Programme national d’économie d’eau potable et industrielle
Du point de vue des experts du CESE, l’élaboration d’un Programme national d’économie d’eau potable et industrielle (PNEEPI) est une nécessité urgente. En effet, le programme permettra d’améliorer l’efficience et le rendement des adductions en vue d’atteindre un taux supérieur à 90% à l’horizon 2020. Idem pour les réseaux de distribution, appelées à atteindre un taux supérieur à 85% à la même échéance. Aussi, ce programme aura-t-il pour objectif d’améliorer l’économie d’eau dans les secteurs industriels et touristiques ainsi que dans les administrations et les ménages. Pour ce faire, on table sur l’encouragement des audits des installations techniques, l’utilisation de procédés économes en eau et le changement des pratiques de consommation d’eau.
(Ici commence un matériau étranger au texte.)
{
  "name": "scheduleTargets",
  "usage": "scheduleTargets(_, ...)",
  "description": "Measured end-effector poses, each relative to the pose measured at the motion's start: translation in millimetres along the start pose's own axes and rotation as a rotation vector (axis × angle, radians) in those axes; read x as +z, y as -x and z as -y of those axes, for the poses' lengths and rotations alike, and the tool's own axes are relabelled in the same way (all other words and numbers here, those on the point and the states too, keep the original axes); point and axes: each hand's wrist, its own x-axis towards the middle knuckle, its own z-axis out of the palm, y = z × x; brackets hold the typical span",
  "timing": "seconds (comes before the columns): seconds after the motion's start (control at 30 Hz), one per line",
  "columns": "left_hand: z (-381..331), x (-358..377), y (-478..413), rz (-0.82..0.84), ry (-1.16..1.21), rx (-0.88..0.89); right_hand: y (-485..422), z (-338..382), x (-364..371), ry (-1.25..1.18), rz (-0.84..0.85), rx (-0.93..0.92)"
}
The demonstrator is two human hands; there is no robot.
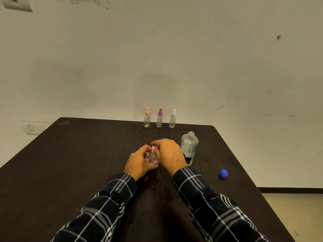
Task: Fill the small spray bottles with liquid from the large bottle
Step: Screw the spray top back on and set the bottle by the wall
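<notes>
Both hands meet at frame centre: left hand (pixel 139 162) grips a small spray bottle (pixel 153 157), right hand (pixel 167 152) pinches its pink top (pixel 153 148); the uncapped large bottle (pixel 189 147) stands just right.

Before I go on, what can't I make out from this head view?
- Held bottle: fill level, hidden by left hand and right hand.
- Its pink top: on or off, covered by fingers.
- Three far bottles: levels too small.
- Large bottle: label partly hidden behind right hand.

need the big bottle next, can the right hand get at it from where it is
Probably yes: the large bottle stands open just beside the right hand, nothing between them, but that hand must first let go of the small spray bottle.
</notes>
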Motion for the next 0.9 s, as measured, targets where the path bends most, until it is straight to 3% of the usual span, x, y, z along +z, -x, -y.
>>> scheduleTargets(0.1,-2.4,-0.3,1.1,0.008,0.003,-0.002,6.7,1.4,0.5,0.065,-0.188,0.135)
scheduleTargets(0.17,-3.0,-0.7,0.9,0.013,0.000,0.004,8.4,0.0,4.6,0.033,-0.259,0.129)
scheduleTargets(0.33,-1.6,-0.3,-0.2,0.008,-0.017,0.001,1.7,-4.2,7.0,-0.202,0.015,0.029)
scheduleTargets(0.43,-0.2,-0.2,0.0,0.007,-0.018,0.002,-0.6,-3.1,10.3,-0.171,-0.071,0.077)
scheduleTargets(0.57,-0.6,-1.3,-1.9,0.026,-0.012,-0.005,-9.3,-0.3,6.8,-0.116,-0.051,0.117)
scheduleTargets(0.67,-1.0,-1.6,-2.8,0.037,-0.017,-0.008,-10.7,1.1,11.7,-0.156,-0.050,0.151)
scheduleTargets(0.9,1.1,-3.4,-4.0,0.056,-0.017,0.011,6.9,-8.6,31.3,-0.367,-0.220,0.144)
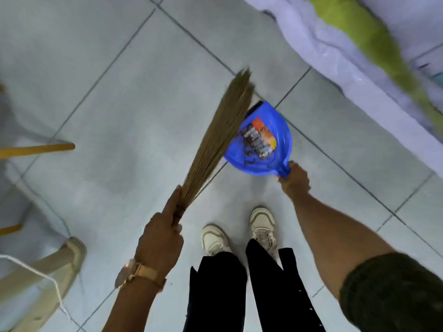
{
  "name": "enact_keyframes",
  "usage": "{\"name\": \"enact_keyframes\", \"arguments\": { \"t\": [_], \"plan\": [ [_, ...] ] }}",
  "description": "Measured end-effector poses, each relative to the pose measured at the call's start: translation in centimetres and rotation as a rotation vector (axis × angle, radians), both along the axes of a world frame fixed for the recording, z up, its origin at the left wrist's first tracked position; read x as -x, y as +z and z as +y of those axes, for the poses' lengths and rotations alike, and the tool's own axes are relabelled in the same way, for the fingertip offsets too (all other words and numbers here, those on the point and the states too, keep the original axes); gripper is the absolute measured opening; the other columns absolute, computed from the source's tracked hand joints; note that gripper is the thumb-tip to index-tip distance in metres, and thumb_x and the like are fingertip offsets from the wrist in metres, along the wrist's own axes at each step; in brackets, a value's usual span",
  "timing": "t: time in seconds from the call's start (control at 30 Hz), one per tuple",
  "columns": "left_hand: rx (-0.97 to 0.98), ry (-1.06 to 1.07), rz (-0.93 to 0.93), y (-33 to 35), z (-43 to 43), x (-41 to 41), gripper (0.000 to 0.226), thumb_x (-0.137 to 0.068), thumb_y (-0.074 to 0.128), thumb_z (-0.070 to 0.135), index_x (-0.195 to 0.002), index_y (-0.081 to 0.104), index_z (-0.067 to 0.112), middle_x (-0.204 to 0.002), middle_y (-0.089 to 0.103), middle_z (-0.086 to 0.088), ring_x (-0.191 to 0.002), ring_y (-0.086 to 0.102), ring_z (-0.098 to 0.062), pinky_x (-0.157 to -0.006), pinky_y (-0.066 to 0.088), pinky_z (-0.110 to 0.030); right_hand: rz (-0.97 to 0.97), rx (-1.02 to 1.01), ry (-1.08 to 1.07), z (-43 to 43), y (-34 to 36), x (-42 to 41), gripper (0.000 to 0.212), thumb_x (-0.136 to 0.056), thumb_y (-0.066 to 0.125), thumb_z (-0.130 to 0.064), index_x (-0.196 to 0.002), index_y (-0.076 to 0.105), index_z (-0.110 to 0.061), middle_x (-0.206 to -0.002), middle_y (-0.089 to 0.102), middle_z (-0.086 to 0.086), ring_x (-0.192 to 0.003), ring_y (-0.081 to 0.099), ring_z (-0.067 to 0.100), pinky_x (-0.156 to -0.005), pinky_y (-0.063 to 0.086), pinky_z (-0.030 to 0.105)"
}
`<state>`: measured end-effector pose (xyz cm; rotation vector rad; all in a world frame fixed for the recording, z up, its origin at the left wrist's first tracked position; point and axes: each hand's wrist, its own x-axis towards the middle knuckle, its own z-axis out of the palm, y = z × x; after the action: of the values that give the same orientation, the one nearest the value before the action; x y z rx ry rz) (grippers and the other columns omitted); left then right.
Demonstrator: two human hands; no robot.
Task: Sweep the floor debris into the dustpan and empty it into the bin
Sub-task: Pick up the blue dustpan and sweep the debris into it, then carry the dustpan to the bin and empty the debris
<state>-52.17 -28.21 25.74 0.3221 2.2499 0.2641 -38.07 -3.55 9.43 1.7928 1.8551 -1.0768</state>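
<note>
My left hand [160,238] grips the bound end of a brown straw broom [220,135], whose bristles fan up and right across the left rim of a blue dustpan [281,137]. My right hand [294,179] is closed on the dustpan's short handle at its lower right. Inside the pan lie a crumpled orange and silver wrapper [260,137] and small dark bits of debris [249,159]. The pan's open front edge points up and left. No bin is in view.
Pale grey floor tiles [134,104] fill the view. My two white shoes [239,233] stand just below the pan. A bed edge with lilac sheet and green cloth [354,44] runs along the upper right. Wooden chair legs [38,148] and a beige stool leg [48,267] are at the left.
</note>
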Motion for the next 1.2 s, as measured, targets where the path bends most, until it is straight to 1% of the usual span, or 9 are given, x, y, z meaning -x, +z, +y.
{"name": "enact_keyframes", "arguments": {
  "t": [0.17, 0.3, 0.37, 0.47, 0.57, 0.73, 0.8, 0.97, 1.2],
  "plan": [
    [-0.015, 0.105, 0.009, 11.2, 0.7, 0.8, 0.077, -0.090, 0.051, 0.000, -0.149, 0.020, 0.038, -0.123, 0.062, -0.018, -0.109, 0.058, -0.038, -0.089, 0.046, -0.038, 0.078, -0.002, -0.152, -4.0, 14.2, -5.9, 0.032, -0.081, 0.071, -0.010, -0.111, 0.060, -0.002, -0.105, 0.069, 0.022, -0.102, 0.064, 0.040, -0.077, 0.048, 0.041],
    [0.027, 0.103, -0.028, 15.7, 1.2, 1.2, 0.074, -0.091, 0.047, 0.001, -0.151, 0.020, 0.034, -0.130, 0.060, -0.016, -0.108, 0.059, -0.037, -0.082, 0.044, -0.032, 0.137, -0.011, -0.270, -7.5, 22.4, -10.7, 0.043, -0.080, 0.075, -0.009, -0.120, 0.060, 0.000, -0.107, 0.068, 0.021, -0.105, 0.062, 0.040, -0.081, 0.047, 0.042],
    [0.038, 0.055, -0.051, 19.5, 1.6, 0.6, 0.072, -0.091, 0.044, 0.003, -0.151, 0.019, 0.033, -0.136, 0.055, -0.017, -0.109, 0.058, -0.038, -0.085, 0.047, -0.033, 0.196, -0.024, -0.323, -9.2, 27.8, -13.2, 0.041, -0.079, 0.077, -0.008, -0.116, 0.061, 0.001, -0.100, 0.068, 0.019, -0.101, 0.063, 0.040, -0.076, 0.045, 0.040],
    [0.081, -0.073, -0.062, 23.5, 2.7, -0.3, 0.069, -0.092, 0.041, 0.007, -0.152, 0.017, 0.030, -0.147, 0.042, -0.017, -0.121, 0.051, -0.039, -0.095, 0.047, -0.037, 0.244, -0.079, -0.415, -10.7, 34.6, -16.5, 0.038, -0.078, 0.077, -0.005, -0.113, 0.062, 0.000, -0.098, 0.068, 0.015, -0.098, 0.063, 0.034, -0.070, 0.035, 0.028],
    [0.083, -0.176, -0.112, 26.8, 4.7, -2.7, 0.068, -0.091, 0.041, 0.008, -0.152, 0.018, 0.027, -0.146, 0.043, -0.018, -0.124, 0.051, -0.040, -0.101, 0.048, -0.045, 0.281, -0.143, -0.515, -12.0, 40.1, -19.8, 0.035, -0.077, 0.077, -0.004, -0.110, 0.063, 0.000, -0.098, 0.069, 0.016, -0.096, 0.064, 0.031, -0.068, 0.033, 0.024],
    [0.056, -0.419, -0.131, 30.3, 9.6, -9.6, 0.055, -0.089, 0.039, 0.008, -0.143, 0.037, 0.019, -0.133, 0.052, -0.027, -0.120, 0.056, -0.043, -0.100, 0.049, -0.050, 0.310, -0.239, -0.722, -14.2, 44.7, -25.7, 0.037, -0.079, 0.076, -0.009, -0.112, 0.063, 0.000, -0.106, 0.069, 0.021, -0.101, 0.063, 0.035, -0.078, 0.041, 0.031],
    [0.037, -0.515, -0.125, 31.5, 11.9, -13.4, 0.051, -0.088, 0.041, 0.007, -0.138, 0.041, 0.016, -0.131, 0.054, -0.029, -0.121, 0.055, -0.044, -0.102, 0.047, -0.052, 0.302, -0.265, -0.808, -14.4, 45.6, -28.1, 0.034, -0.079, 0.076, -0.011, -0.109, 0.063, -0.001, -0.105, 0.069, 0.022, -0.101, 0.063, 0.036, -0.077, 0.040, 0.031],
    [-0.010, -0.708, -0.093, 32.9, 17.2, -24.6, 0.055, -0.089, 0.043, 0.013, -0.143, 0.037, 0.021, -0.134, 0.052, -0.026, -0.121, 0.055, -0.042, -0.104, 0.045, -0.051, 0.281, -0.301, -0.947, -13.2, 46.3, -36.0, 0.032, -0.081, 0.075, -0.013, -0.106, 0.063, 0.002, -0.105, 0.068, 0.024, -0.102, 0.062, 0.039, -0.075, 0.043, 0.034],
    [0.031, -1.048, -0.016, 32.4, 21.7, -43.2, 0.060, -0.089, 0.044, 0.010, -0.146, 0.033, 0.026, -0.137, 0.047, -0.021, -0.120, 0.055, -0.039, -0.098, 0.050, -0.047, 0.195, -0.244, -1.150, -12.7, 45.6, -52.7, 0.046, -0.086, 0.070, -0.022, -0.126, 0.053, -0.007, -0.123, 0.062, 0.018, -0.116, 0.058, 0.038, -0.090, 0.047, 0.039]
  ]
}}
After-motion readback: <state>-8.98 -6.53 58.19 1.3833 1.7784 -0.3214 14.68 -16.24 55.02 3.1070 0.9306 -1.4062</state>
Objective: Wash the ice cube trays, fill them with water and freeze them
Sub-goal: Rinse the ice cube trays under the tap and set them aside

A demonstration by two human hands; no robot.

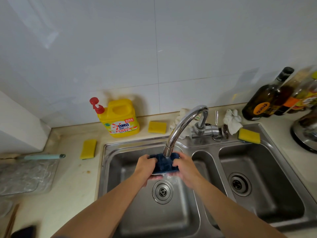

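We are gripping the dark-blue flexible ice cube tray (163, 163) between left hand (143, 166) and right hand (186, 167), under the curved chrome faucet (181, 125) — risk: wet tray slipping, water splashing out.

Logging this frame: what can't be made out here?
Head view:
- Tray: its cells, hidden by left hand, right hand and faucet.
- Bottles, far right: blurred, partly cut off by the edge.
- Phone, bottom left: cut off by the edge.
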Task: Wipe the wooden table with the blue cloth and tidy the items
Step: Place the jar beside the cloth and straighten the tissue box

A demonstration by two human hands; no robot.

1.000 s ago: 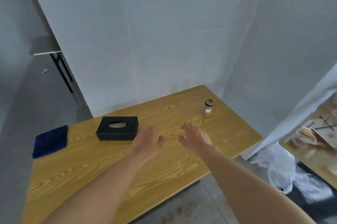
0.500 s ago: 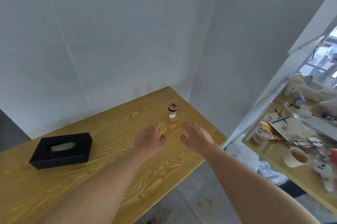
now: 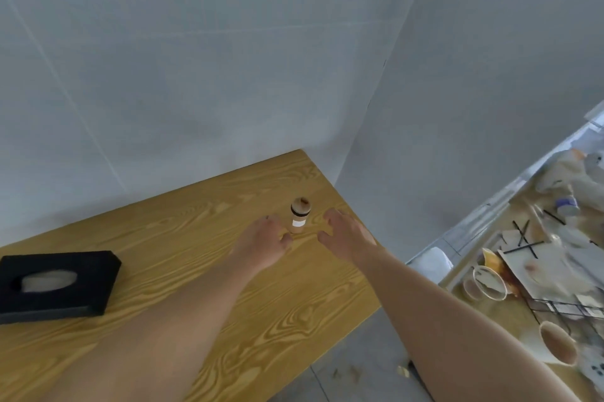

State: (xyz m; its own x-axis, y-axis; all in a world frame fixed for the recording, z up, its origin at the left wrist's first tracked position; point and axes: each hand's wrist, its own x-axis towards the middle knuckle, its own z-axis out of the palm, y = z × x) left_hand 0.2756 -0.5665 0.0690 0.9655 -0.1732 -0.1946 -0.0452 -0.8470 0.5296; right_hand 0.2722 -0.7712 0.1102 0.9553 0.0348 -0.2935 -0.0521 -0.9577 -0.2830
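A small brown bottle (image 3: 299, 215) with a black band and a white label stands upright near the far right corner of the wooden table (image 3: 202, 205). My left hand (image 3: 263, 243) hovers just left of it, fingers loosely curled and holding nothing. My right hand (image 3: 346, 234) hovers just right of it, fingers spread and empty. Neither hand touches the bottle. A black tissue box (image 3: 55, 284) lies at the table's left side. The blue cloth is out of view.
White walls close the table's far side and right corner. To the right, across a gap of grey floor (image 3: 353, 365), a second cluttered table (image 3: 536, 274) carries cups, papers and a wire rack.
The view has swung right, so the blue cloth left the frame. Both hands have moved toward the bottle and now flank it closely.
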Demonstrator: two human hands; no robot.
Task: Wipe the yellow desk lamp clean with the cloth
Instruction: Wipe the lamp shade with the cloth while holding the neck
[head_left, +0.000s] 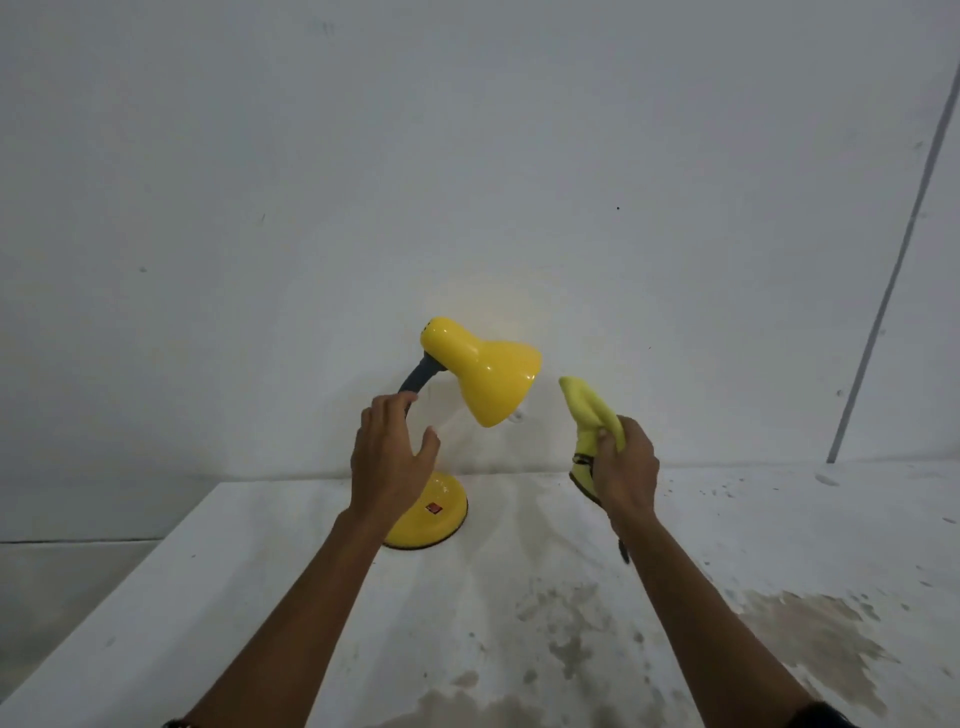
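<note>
The yellow desk lamp (480, 371) stands near the back of the white table, its shade tilted down to the right on a dark bendy neck (418, 376). Its round yellow base (434, 512) carries a small red sticker and is partly hidden by my left wrist. My left hand (389, 460) hovers open just in front of the neck, fingertips close to it, below and left of the shade. My right hand (623, 467) is raised to the right of the shade, apart from it, and holds a bunched yellow-green cloth (589, 413) that sticks up above the fist.
The white table (519, 623) has brown stains at the front and right, and its left edge runs diagonally. A plain white wall rises right behind the lamp. A thin grey pipe (893, 270) slants down the wall at far right.
</note>
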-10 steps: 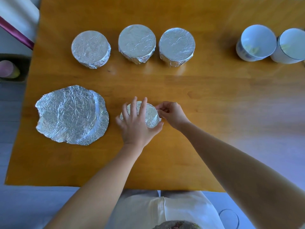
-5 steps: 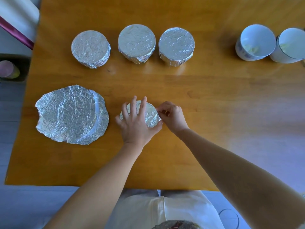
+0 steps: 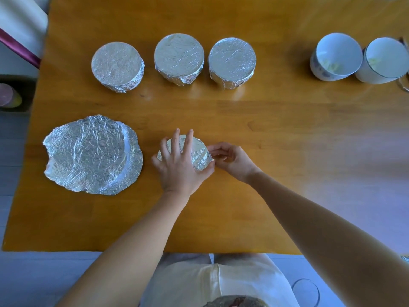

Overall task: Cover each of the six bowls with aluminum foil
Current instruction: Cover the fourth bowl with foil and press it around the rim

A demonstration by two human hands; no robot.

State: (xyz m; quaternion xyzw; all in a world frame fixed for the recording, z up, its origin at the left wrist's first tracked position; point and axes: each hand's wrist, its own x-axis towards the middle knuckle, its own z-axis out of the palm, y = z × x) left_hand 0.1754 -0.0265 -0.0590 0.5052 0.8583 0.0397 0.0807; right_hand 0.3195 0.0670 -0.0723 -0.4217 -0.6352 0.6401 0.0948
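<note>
In the head view, a foil-topped bowl (image 3: 199, 156) is being held at the front middle of the counter (image 3: 243, 120). It is being pressed from above by the left grip (image 3: 179, 167), released and with its fingers spread flat. Its right foil edge is being pinched by the right grip (image 3: 232, 161). Three wrapped bowls (image 3: 117, 66) are standing in a row behind, two uncovered bowls (image 3: 335, 56) far right, and a loose foil sheet (image 3: 93, 155) is lying left.

Crinkled, shiny aluminum foil (image 3: 93, 155) lies on the smooth, glossy wooden bench (image 3: 265, 134); the uncovered bowls (image 3: 335, 56) look glazed ceramic.
</note>
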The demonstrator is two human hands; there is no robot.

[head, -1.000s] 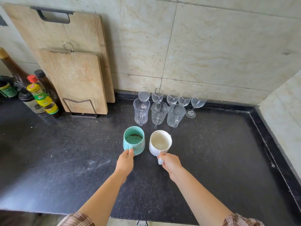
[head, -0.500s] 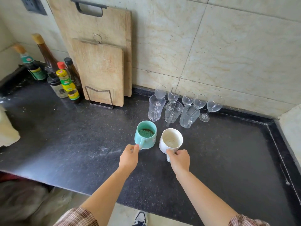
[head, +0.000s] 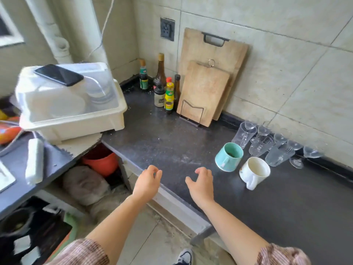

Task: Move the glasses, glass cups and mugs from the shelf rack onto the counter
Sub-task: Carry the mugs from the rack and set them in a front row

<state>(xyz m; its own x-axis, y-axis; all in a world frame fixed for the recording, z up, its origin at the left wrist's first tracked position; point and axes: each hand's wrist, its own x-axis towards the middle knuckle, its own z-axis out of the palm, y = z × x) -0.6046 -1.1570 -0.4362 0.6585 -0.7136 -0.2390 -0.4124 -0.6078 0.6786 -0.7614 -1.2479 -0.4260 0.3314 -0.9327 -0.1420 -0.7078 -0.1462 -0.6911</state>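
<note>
Already set down on table (head: 172, 150): 2 mugs (head: 229, 156), glasses (head: 267, 144). Both hands (head: 147, 181) empty, fingers (head: 198, 171) loosely spread; shelf rack unseen.

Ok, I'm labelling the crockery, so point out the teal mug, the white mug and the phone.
teal mug (head: 232, 161): head view, on its outer side wall.
white mug (head: 250, 174): head view, on its outer side wall.
phone (head: 59, 74): head view, middle of its dark screen.
</note>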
La réutilisation des eaux usées épurées dans l’irrigation est également visée. Le but est d’arriver à un taux de recyclage de 30% en 2020.
Repères
· Mobilisation des ressources en eau :
· 130 grands barrages : capacité totale de 17,5 milliards de m3.
· Des milliers de forages et de puits.
· Plus d’une dizaine de systèmes de transfert d’eau.
· Eau potable
· Taux de desserte urbain : 94%.
· Taux de desserte rural : 92%.
· Assainissement
· Taux de raccordement global : 72%.